It’s easy to blame parents when young children gain too much weight, but the latest research suggests that certain obesity risk factors are out of Mom and Dad’s control.
In a study published this week in the American Journal of Epidemiology, scientists at the Mailman School of Public Health at Columbia University found that exposure to air pollution during pregnancy may be associated with a greater chance of having heavier kids.
Andrew Rundle, an associate professor of epidemiology, decided to study air pollution because he was curious about the role that environmental chemicals known as endocrine disruptors — compounds that include BPA, phthalates andparabens — play in determining weight. Endocrine disruptors, which mimic naturally occurring hormones like estrogen in the body and interfere with some developmental and metabolic functions, are also found in air pollution; animal studies have shown that mice exposed to estrogen-like compounds in air pollution gain more weight than unexposed mice.

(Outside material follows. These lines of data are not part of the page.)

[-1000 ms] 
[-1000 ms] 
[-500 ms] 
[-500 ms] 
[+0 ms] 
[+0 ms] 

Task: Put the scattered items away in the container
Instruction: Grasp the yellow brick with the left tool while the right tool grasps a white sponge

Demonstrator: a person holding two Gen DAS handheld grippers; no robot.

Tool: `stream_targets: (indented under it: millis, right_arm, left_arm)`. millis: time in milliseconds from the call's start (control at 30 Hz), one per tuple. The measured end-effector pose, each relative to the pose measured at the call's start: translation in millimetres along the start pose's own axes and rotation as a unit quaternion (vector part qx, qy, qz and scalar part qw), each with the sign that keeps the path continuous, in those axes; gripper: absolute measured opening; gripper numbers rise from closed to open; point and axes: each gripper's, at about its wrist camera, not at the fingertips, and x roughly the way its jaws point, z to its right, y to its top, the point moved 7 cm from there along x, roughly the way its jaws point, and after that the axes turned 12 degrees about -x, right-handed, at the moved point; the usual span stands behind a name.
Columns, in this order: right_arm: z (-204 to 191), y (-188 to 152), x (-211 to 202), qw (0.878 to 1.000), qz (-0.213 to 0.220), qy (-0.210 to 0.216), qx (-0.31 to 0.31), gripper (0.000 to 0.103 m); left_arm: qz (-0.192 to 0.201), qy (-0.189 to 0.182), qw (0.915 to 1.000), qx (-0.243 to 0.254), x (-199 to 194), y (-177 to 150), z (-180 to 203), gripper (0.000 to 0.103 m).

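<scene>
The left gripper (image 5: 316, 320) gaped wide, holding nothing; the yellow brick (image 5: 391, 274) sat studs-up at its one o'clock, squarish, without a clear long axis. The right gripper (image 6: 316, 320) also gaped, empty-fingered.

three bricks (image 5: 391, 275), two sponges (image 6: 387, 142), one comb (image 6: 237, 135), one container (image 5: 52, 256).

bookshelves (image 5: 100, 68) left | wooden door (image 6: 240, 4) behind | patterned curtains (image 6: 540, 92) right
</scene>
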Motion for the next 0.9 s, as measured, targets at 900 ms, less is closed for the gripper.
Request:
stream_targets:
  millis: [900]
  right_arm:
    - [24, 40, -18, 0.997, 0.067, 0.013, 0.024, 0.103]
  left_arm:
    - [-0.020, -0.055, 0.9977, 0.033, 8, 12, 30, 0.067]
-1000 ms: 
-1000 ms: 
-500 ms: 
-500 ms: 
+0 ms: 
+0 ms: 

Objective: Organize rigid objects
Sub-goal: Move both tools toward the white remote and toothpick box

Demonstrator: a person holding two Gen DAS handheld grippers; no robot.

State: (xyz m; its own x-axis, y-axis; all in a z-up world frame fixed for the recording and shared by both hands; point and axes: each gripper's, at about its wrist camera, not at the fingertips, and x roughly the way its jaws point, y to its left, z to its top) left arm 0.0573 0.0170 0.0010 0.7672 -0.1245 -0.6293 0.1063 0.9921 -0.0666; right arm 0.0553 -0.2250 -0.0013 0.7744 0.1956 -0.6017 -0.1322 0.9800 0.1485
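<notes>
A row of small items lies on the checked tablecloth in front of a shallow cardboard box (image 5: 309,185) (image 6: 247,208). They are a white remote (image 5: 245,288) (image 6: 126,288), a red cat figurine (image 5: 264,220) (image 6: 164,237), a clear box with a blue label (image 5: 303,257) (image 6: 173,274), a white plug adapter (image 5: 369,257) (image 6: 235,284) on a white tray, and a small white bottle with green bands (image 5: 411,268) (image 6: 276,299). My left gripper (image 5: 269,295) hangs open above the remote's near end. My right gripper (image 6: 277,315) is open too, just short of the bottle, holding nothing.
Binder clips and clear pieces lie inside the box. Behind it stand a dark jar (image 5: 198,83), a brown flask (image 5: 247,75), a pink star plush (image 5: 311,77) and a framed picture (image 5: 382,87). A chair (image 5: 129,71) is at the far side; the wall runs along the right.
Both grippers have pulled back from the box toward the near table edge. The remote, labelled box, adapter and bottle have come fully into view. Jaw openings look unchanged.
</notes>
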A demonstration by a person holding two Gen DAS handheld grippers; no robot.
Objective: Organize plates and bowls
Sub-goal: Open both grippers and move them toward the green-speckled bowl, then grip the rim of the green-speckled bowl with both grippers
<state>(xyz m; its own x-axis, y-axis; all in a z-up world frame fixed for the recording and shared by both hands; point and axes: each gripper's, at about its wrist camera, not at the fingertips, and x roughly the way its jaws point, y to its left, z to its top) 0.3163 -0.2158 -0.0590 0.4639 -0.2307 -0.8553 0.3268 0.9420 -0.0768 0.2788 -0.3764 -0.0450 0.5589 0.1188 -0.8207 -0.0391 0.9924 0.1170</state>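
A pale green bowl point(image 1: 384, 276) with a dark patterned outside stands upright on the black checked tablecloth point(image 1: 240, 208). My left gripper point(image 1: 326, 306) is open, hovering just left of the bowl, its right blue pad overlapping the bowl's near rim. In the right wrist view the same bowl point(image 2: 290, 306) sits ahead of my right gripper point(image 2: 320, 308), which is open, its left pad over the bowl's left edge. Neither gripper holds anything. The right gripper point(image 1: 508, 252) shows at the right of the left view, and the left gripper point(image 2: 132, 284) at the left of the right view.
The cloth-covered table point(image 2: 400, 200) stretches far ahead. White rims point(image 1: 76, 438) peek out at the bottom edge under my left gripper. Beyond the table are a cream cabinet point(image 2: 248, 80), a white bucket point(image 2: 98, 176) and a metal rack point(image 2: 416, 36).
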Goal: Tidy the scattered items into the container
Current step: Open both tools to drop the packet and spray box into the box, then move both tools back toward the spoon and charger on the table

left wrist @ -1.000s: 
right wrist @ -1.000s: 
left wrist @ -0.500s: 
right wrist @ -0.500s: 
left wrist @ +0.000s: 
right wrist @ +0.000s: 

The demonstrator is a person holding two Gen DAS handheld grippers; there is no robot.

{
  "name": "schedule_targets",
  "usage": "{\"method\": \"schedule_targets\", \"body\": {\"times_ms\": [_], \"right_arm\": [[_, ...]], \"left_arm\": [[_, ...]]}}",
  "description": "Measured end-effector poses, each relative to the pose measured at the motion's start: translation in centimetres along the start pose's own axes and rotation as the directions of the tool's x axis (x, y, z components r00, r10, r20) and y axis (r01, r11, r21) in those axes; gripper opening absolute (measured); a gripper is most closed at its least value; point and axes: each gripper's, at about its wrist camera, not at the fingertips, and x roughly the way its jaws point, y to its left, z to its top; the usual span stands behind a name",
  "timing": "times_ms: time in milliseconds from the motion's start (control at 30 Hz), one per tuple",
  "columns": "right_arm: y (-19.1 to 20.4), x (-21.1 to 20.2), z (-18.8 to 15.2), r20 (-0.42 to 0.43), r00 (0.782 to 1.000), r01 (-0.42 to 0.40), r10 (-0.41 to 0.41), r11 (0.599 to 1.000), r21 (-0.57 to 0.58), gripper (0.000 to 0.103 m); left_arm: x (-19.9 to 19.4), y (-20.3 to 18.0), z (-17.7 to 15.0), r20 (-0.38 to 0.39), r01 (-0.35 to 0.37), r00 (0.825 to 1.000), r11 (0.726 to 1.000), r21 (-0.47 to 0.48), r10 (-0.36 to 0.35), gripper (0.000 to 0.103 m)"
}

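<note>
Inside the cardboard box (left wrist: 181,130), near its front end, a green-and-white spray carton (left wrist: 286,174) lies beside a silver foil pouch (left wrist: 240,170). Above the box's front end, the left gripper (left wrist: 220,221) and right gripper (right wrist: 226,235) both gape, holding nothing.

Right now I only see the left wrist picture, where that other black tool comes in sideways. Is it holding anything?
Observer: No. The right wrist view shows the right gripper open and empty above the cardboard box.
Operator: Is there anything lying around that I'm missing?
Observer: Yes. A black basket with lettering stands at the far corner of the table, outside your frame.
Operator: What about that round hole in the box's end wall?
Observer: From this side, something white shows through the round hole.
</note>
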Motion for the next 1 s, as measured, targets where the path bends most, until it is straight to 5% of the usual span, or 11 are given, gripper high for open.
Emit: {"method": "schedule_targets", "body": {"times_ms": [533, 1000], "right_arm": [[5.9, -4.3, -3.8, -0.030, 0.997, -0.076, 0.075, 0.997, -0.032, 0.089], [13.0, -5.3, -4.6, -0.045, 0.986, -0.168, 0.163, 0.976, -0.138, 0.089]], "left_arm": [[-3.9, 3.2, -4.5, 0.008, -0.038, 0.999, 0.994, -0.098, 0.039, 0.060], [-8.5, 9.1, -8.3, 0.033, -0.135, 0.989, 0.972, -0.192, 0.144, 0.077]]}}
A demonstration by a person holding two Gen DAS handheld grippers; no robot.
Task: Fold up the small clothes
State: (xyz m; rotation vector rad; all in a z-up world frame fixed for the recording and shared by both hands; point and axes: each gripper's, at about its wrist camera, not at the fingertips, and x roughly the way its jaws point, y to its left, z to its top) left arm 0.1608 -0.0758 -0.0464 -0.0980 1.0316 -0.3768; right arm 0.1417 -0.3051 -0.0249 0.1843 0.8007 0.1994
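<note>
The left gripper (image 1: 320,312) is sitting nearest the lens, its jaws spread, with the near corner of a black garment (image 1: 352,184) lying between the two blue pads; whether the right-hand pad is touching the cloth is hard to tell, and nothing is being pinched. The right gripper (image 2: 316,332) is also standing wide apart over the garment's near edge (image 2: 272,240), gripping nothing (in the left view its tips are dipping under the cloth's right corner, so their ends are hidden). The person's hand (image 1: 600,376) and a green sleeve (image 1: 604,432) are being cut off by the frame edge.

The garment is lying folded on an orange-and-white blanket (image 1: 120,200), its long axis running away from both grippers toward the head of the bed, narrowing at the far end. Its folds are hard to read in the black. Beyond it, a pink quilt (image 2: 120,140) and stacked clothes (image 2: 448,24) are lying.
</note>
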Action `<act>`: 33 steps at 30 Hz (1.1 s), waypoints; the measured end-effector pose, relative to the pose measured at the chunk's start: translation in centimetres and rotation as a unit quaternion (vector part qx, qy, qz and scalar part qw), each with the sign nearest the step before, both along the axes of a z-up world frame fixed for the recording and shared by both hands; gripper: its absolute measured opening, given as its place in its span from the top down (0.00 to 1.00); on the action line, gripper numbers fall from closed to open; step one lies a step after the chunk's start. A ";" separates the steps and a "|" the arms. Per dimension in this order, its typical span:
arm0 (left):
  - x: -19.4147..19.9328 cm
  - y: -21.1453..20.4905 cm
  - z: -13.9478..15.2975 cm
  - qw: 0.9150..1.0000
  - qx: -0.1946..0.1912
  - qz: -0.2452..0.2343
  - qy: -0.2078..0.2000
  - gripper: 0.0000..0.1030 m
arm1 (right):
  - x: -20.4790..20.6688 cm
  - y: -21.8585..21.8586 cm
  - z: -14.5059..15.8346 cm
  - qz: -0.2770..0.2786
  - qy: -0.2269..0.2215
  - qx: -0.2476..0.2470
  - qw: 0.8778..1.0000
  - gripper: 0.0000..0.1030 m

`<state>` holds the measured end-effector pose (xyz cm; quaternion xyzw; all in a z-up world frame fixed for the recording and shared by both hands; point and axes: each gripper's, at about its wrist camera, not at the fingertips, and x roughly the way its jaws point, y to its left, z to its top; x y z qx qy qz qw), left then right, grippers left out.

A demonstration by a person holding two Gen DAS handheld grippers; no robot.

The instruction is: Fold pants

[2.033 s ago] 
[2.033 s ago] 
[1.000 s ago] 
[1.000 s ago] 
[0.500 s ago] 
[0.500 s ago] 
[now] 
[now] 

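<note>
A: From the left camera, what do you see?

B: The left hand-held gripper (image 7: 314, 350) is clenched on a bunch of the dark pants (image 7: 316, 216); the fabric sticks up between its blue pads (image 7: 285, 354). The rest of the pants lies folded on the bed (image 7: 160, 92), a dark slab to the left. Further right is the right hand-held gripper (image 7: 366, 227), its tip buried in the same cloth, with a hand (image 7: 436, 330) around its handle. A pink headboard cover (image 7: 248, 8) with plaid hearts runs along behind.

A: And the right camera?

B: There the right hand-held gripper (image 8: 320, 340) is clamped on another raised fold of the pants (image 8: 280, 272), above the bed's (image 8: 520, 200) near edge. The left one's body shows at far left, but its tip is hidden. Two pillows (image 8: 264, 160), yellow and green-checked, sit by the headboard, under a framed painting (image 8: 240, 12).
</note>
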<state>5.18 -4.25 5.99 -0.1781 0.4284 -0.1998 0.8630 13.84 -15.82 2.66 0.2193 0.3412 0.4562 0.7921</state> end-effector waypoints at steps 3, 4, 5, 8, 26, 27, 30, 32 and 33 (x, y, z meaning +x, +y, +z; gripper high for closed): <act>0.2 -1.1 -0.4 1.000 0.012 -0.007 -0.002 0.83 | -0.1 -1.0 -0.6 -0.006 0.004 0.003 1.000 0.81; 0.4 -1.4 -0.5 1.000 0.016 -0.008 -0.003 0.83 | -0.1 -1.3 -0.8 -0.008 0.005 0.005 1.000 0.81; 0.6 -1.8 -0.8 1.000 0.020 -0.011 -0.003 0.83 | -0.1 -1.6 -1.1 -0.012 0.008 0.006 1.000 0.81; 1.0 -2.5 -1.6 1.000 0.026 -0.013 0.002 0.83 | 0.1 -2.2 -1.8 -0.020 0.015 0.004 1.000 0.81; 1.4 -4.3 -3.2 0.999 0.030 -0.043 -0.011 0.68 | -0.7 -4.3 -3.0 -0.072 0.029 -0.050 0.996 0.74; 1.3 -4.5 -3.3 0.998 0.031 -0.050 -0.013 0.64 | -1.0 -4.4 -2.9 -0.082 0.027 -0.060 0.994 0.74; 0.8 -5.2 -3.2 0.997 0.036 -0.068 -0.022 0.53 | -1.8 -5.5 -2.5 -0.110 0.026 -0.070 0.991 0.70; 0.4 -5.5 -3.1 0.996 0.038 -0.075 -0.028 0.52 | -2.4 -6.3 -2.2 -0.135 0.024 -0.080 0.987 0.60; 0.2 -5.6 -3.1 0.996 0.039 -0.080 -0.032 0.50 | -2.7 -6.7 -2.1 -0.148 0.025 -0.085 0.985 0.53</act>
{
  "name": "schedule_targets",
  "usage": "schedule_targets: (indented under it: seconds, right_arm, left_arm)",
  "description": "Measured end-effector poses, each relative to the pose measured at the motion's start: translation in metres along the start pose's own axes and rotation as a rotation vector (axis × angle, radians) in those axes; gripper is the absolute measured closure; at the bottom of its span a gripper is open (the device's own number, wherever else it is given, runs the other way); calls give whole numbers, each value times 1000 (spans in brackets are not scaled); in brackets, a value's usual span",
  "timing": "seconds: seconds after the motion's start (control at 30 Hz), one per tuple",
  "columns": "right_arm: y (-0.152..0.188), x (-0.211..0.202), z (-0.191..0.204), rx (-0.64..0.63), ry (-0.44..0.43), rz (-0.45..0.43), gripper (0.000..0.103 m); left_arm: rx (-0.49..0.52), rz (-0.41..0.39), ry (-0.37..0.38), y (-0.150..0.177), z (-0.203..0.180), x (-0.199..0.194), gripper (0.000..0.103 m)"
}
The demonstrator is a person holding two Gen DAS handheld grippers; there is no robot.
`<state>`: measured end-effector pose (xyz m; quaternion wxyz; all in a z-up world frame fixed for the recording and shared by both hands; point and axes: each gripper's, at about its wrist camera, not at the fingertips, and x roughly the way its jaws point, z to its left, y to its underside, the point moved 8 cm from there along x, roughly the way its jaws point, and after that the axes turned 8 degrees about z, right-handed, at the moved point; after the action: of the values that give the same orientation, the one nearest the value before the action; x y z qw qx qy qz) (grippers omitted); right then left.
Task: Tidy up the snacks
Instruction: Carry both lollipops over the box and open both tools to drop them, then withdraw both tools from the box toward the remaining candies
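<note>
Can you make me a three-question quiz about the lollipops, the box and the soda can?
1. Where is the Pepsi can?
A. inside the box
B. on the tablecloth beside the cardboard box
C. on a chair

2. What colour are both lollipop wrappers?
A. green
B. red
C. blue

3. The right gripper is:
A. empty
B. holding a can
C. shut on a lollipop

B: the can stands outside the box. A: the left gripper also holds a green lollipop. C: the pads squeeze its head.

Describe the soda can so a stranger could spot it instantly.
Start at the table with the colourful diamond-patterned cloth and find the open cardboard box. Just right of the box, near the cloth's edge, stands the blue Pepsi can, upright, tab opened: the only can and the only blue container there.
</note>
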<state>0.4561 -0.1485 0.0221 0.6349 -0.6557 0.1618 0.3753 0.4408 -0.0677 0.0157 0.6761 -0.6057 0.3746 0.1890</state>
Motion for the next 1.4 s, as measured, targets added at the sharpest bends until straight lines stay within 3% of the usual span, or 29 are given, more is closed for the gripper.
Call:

Rundle and his colleagues set about tracking air pollution exposure in 702 women in their third trimester of pregnancy, by equipping them with air monitors tucked into backpacks. The women wore the backpacks for 48 hours, except while sleeping or showering, measuring levels of polycyclic aromatic hydrocarbons (PAHs), endocrine-disrupting chemicals found in cigarette smoke and car exhaust. The women, who were recruited from the university hospital’s New York City clinics, lived in the neighboring area, including the Bronx and northern Manhattan — areas that have heavy car traffic but are not known to have unusual amounts of industry-related pollution.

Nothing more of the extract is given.